Dataset extract Start Marker

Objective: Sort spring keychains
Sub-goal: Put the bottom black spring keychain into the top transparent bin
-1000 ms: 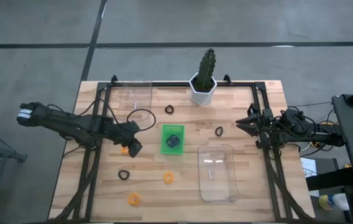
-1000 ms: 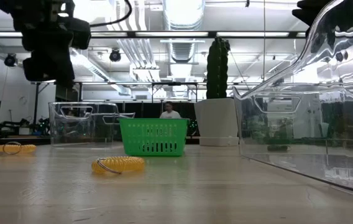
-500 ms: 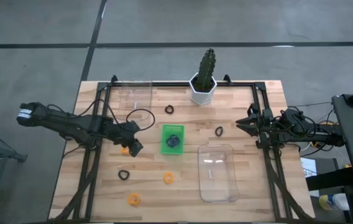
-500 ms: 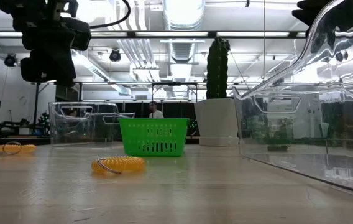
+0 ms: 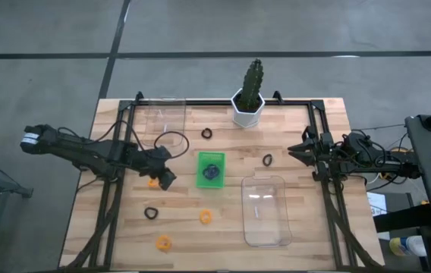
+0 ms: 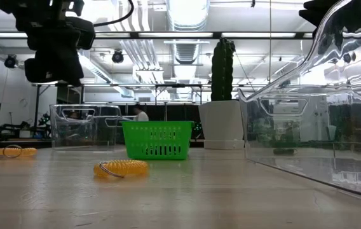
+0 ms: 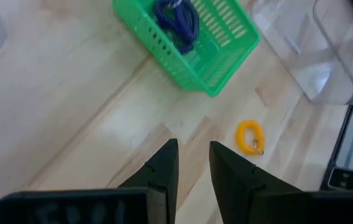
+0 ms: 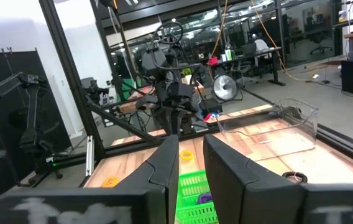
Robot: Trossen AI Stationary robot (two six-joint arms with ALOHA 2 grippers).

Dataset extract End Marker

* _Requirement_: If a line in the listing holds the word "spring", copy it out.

* _Solution to the exercise_:
Objective: Sort spring keychains
Sub-goal: Put the bottom black spring keychain into the top transparent bin

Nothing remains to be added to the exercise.